We both agree that we like night shoots better, and how it would work better that way. So here we are renting a huge ballroom for us and the best photographer company he knows as he is also in the photography community. And I asked if i could have a variety of outfits for both me and him, its was so damn weird and akward but again we used our profesionalisme to cover our akward ness towards each other as we looked at our refrenses, the tension between us personally is thick...really thick as I try my best not to look into his eyes for too long. "you guys are the pritties couple ive seen" the photographer smiled as we posed for the camera. "This is one of my best works" he grinned as he looked into the camera scrolling through the pictures he took so far "you guys are just so photogenic and beautiful" he smiled as we took a bunch and I even dare say hundreds of pictures just because he said we look so good no matter what were doing and he wouldn't stop complementing us.

"one last one. Can we get a kiss?"my heart sank as I stare into lando's eyes "fuck" I cursed my self as Lando flex his jaw knowing we both didn't want to kiss at all "what no" I protest "come on it isn't complete without a kiss, just one guys" he rolled his eyes and Lando cleared his throat "fuck it" he groans and pulled me into a kiss I see the flash go a bunch of times as Lando kissed me, surprisingly he gave the kiss his all and I gave in "okay okay we got it, you can continue the make out later" he yelled as he stopped taking the pictures yet Lando was still going at it "right" he pulled away and I wiped my lips and he did the same . And it all became so awkward all of the sudden and I think our photographer noticed the sudden change of mood, we thank the photographer and we just went home "let's forget and ignore the kiss it was nothing" he mumbled and got out of the car "yeah um it's fine good for the public don't worry" I mumbled as we got in the elevator I just nodded Akwardly as I still could feel his lips on mine yet I decided to try and forget it, it was hard to whe he gave that kiss his everything.

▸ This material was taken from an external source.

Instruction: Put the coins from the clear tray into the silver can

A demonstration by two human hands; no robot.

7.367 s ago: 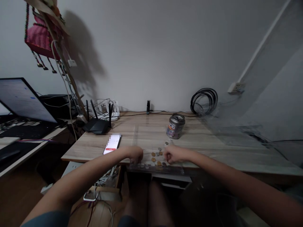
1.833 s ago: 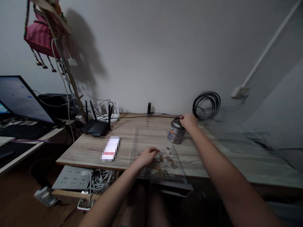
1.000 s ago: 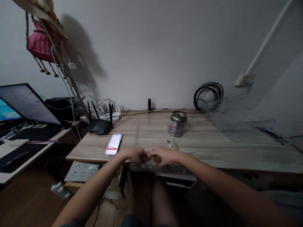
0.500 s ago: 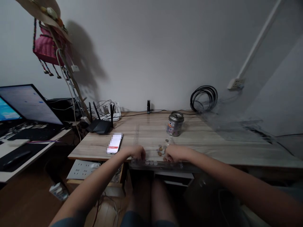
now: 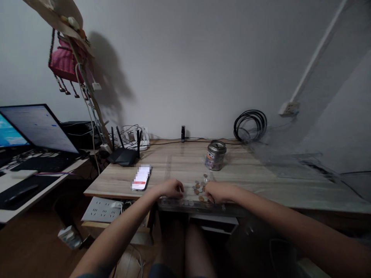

I ignore him and walked off to take a shower and just completely unwind as long as possible trying to not think about it and even forget about it if it's even possible. I took the time to clean myself and relax before getting out of my shower and of course got in my bed I stared up at the ceiling for hours just thinking how much I hate to marry someone who doesn't even love me, but I know that I'm just doing this to make my mother and father proud, I knew this was coming...i should've looked for a man on my own and got married for love how Sam did. I wouldn't be able to sleep like this, fuck it. I changed into a slip on hoodie and shorts, I quietly walked down the dark stairs go for a walk. As soon as my hand gripped the door "where do you think you're going? It's late" a voice called out sending chills to run my back "a walk. Going for a walk" I heard a grunt of dissaproval "it's late just go to bed" I didn't care and left still. I pulled up my hood blasting music as I walked down the empty quiet roads. It was probably around 10 pm when I left and the roads are practically empty.

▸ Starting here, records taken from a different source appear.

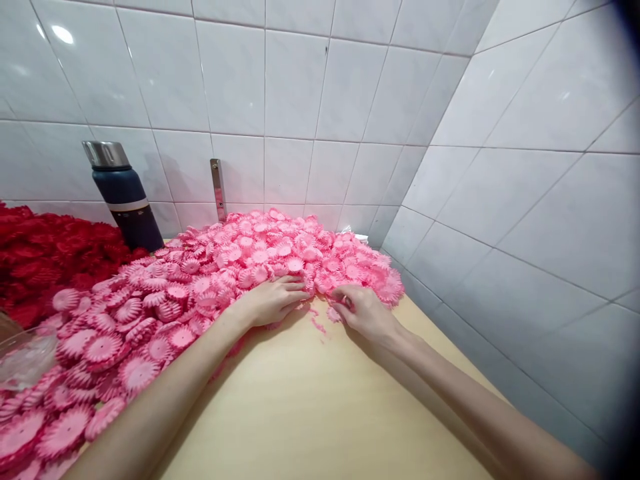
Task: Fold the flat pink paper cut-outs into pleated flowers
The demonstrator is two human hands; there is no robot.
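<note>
A large heap of pink, frilly-edged flower-like discs [260,256] spreads over the pale wooden table [310,400]. My left hand [275,299] lies at the heap's near edge with its fingers stretched out over the pink pieces. To its right, my right hand [363,310] is closed, thumb and fingers curled together beside the heap. A small dark reddish spot shows between those fingers, but I cannot make out what it is. Between the hands, loose pink scraps [317,321] lie on the wood, and one small disc [333,314] sits near my right thumb.
A dark blue bottle [131,207] with a steel cap stands behind the heap on the left. Left of it rises a red heap [55,257]. A clear plastic container [30,360] sits at the left edge. White tiled walls [295,87] close off the back and right.
</note>
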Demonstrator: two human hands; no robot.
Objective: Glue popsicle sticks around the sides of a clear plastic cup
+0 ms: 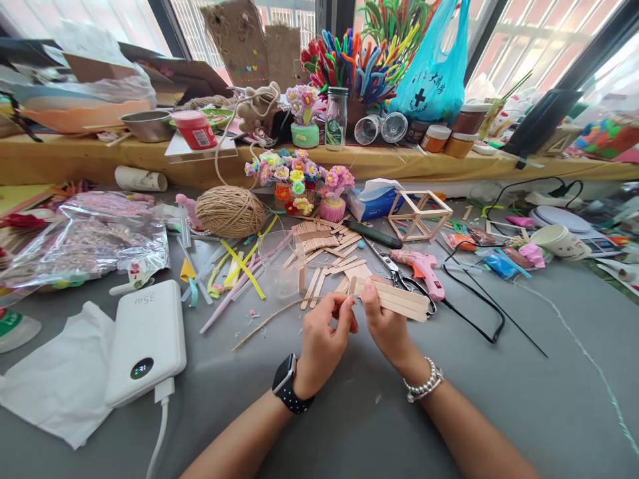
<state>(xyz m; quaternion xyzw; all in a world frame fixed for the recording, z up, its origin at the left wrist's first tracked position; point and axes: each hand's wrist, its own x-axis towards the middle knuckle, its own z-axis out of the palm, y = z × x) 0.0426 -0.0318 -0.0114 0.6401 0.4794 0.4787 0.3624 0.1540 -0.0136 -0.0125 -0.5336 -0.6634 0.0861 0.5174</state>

The only places that are still up and running are clubs and I didn't realize that I walked endlessly and mindlessly. I am hoping that by walking I'll be too tired to think about my current love life that is non existent at this point. Well it is what it is I guess. I haven't got any idea where I'm even going, I don't even know where I'm at I haven't been here for a long time and I still haven't gotten familiar here and yet I've gone out on my own. I'm glad when I passed an opened McDonald's I was glad and took a break and eat there for a bit, sitting there alone munching away forgetting the world for a second before I gone and walked away from it and wlake aimlessly yet again. As I have no where to go and I have no idea where I am walking to at this point I'm completely lost. There are barely any cars now and it's currently slightly past midnight now. I should go back, I start the direction since I have no idea where I currently am and where I should go.